▶ [Problem description] Every entry needs to be printed exactly, please.

┄┄┄┄┄┄┄┄┄┄

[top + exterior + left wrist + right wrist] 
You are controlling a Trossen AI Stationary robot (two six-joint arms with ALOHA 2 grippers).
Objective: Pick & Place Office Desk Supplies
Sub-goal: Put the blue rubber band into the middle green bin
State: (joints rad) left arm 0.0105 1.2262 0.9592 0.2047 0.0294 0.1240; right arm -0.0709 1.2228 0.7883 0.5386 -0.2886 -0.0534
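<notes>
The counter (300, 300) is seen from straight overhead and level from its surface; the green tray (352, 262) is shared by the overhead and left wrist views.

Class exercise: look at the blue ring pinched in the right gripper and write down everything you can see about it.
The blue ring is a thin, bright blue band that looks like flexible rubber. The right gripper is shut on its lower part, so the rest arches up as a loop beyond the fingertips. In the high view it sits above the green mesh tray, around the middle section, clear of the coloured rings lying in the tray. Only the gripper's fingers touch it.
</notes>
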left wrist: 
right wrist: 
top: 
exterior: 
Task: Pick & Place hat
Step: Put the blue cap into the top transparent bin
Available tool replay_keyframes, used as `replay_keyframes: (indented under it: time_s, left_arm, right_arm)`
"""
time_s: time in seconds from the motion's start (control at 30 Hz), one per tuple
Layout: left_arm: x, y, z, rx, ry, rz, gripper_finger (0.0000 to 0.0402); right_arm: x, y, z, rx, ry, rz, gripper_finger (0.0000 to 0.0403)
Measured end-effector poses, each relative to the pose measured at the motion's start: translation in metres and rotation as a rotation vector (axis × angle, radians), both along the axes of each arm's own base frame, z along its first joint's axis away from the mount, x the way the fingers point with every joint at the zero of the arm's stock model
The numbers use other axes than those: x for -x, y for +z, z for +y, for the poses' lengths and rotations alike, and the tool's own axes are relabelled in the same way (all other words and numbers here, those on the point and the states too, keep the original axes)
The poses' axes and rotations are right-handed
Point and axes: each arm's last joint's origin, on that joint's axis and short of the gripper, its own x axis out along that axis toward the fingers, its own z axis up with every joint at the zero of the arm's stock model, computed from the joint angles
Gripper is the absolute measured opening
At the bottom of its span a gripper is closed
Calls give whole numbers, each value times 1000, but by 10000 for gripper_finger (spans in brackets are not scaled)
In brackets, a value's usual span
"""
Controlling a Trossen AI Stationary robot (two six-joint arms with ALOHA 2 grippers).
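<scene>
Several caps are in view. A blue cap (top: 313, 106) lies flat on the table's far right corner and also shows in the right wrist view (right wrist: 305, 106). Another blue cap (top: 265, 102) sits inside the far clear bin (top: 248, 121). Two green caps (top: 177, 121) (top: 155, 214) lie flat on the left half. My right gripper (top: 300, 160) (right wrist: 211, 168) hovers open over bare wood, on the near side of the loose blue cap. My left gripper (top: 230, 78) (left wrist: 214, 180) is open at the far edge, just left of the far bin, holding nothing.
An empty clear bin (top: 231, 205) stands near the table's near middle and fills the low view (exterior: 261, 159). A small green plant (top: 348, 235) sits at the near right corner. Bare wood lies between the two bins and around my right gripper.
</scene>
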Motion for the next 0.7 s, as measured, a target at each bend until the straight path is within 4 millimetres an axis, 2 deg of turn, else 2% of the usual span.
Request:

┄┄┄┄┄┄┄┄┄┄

▶ [Response to the exercise]
[top + exterior + left wrist + right wrist] 
You are controlling a Trossen AI Stationary robot (two six-joint arms with ALOHA 2 grippers).
Objective: Pick & Place Office Desk Supplies
Sub-goal: Put the blue rubber band into the middle green bin
State: (joints rad) left arm 0.0105 1.2262 0.9592 0.2047 0.0294 0.1240; right arm -0.0709 1.2228 0.7883 0.5386 -0.2886 -0.0534
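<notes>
The counter (300, 300) is seen from straight overhead and level from its surface; the green tray (352, 262) is shared by the overhead and left wrist views.

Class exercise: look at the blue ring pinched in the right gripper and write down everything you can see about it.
The blue ring is a thin, bright blue band that looks like flexible rubber. The right gripper is shut on its lower part, so the rest arches up as a loop beyond the fingertips. In the high view it sits above the green mesh tray, around the middle section, clear of the coloured rings lying in the tray. Only the gripper's fingers touch it.
</notes>
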left wrist: 
right wrist: 
top: 
exterior: 
Task: Pick & Place hat
Step: Put the blue cap into the top transparent bin
Available tool replay_keyframes, used as `replay_keyframes: (indented under it: time_s, left_arm, right_arm)`
"""
time_s: time in seconds from the motion's start (control at 30 Hz), one per tuple
Layout: left_arm: x, y, z, rx, ry, rz, gripper_finger (0.0000 to 0.0402); right_arm: x, y, z, rx, ry, rz, gripper_finger (0.0000 to 0.0403)
Measured end-effector poses, each relative to the pose measured at the motion's start: translation in metres and rotation as a rotation vector (axis × angle, radians), both along the axes of each arm's own base frame, z along its first joint's axis away from the mount, x the way the fingers point with every joint at the zero of the arm's stock model
The numbers use other axes than those: x for -x, y for +z, z for +y, for the poses' lengths and rotations alike, and the tool's own axes are relabelled in the same way (all other words and numbers here, those on the point and the states too, keep the original axes)
The poses' axes and rotations are right-handed
Point and axes: each arm's last joint's origin, on that joint's axis and short of the gripper, its own x axis out along that axis toward the fingers, its own z axis up with every joint at the zero of the arm's stock model, computed from the joint angles
Gripper is the absolute measured opening
At the bottom of its span a gripper is closed
Calls give whole numbers, each value times 1000, but by 10000 for gripper_finger (spans in brackets are not scaled)
In brackets, a value's usual span
"""
Controlling a Trossen AI Stationary robot (two six-joint arms with ALOHA 2 grippers).
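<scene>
Several caps are in view. A blue cap (top: 313, 106) lies flat on the table's far right corner and also shows in the right wrist view (right wrist: 305, 106). Another blue cap (top: 265, 102) sits inside the far clear bin (top: 248, 121). Two green caps (top: 177, 121) (top: 155, 214) lie flat on the left half. My right gripper (top: 300, 160) (right wrist: 211, 168) hovers open over bare wood, on the near side of the loose blue cap. My left gripper (top: 230, 78) (left wrist: 214, 180) is open at the far edge, just left of the far bin, holding nothing.
An empty clear bin (top: 231, 205) stands near the table's near middle and fills the low view (exterior: 261, 159). A small green plant (top: 348, 235) sits at the near right corner. Bare wood lies between the two bins and around my right gripper.
</scene>
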Motion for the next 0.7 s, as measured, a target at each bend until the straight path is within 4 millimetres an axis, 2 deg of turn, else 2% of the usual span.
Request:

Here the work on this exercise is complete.